What is being asked
Print every entry exactly as written and exclude all images.

Stored items
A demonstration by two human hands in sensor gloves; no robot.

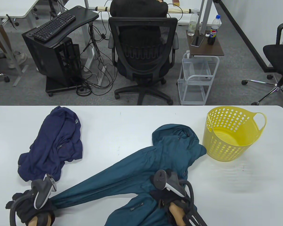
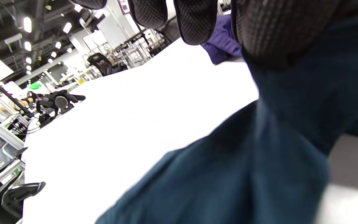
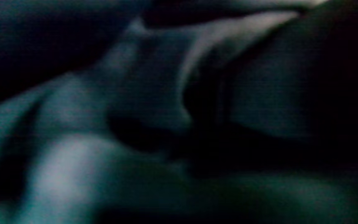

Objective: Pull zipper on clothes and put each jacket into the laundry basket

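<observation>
A teal jacket (image 1: 155, 160) lies spread across the white table (image 1: 132, 122), hood toward the far side and one sleeve stretched to the near left. My left hand (image 1: 30, 207) grips the end of that sleeve; in the left wrist view its gloved fingers (image 2: 197, 21) curl over the teal fabric (image 2: 275, 155). My right hand (image 1: 166, 195) rests on the jacket's body, its fingers hidden under the tracker. The right wrist view shows only dark, close teal folds (image 3: 154, 93). A navy jacket (image 1: 59, 143) lies crumpled at the left. The yellow laundry basket (image 1: 217, 146) stands upright at the right, with nothing in it.
Bare table surface separates the teal jacket's hood from the navy jacket and lies near the basket. Beyond the table's far edge stand an office chair (image 1: 143, 54), a white wire trolley (image 1: 195, 80) and a computer tower (image 1: 54, 58).
</observation>
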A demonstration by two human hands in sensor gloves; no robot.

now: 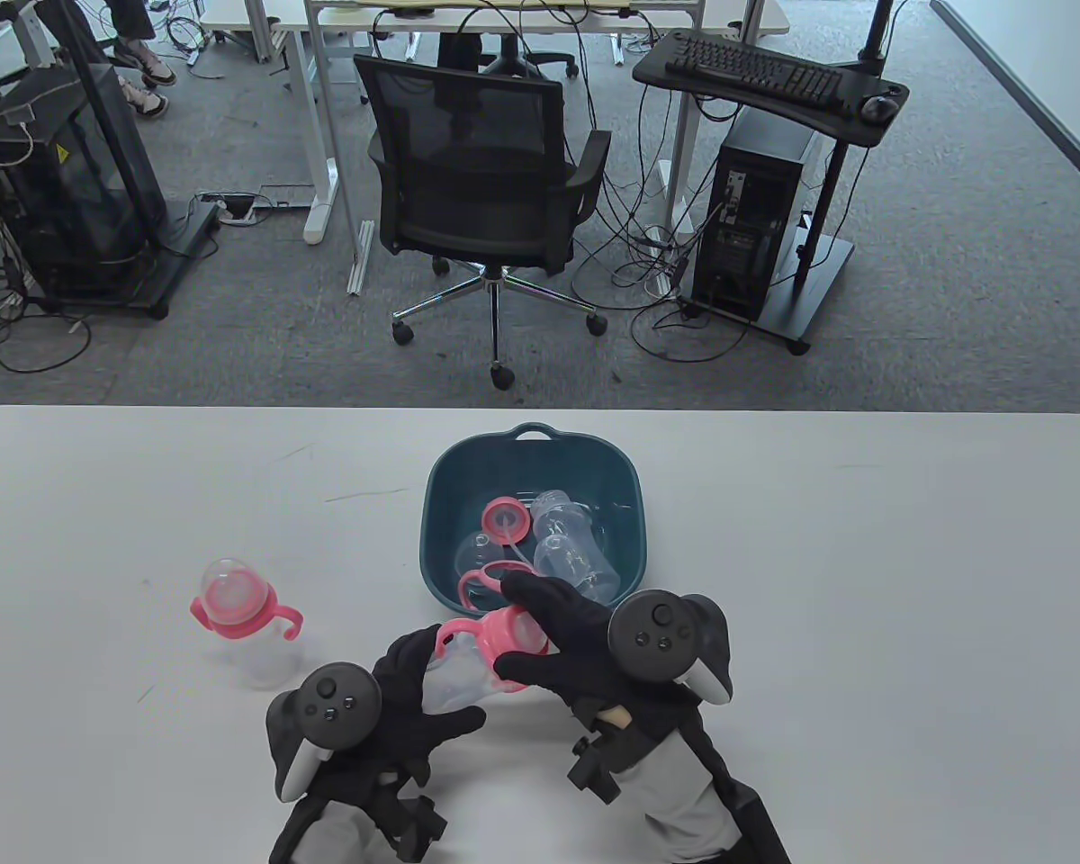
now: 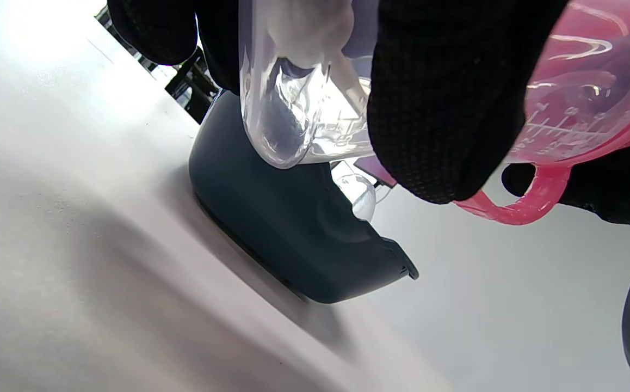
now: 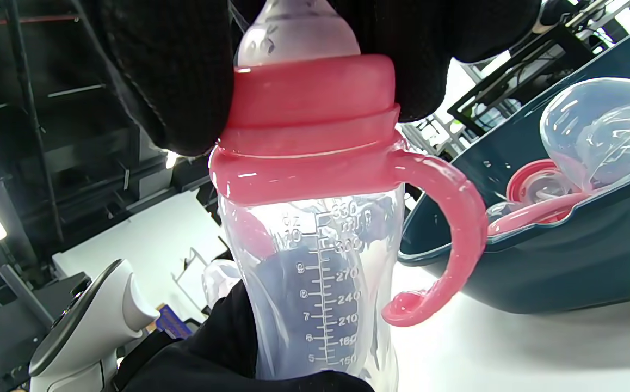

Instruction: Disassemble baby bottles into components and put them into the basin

Output of the exercise
A demonstration by two human hands in sensor gloves; no robot.


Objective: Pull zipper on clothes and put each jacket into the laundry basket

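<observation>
A teal jacket (image 1: 155, 160) lies spread across the white table (image 1: 132, 122), hood toward the far side and one sleeve stretched to the near left. My left hand (image 1: 30, 207) grips the end of that sleeve; in the left wrist view its gloved fingers (image 2: 197, 21) curl over the teal fabric (image 2: 275, 155). My right hand (image 1: 166, 195) rests on the jacket's body, its fingers hidden under the tracker. The right wrist view shows only dark, close teal folds (image 3: 154, 93). A navy jacket (image 1: 59, 143) lies crumpled at the left. The yellow laundry basket (image 1: 217, 146) stands upright at the right, with nothing in it.
Bare table surface separates the teal jacket's hood from the navy jacket and lies near the basket. Beyond the table's far edge stand an office chair (image 1: 143, 54), a white wire trolley (image 1: 195, 80) and a computer tower (image 1: 54, 58).
</observation>
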A demonstration by two human hands in sensor gloves; no robot.

now: 
now: 
now: 

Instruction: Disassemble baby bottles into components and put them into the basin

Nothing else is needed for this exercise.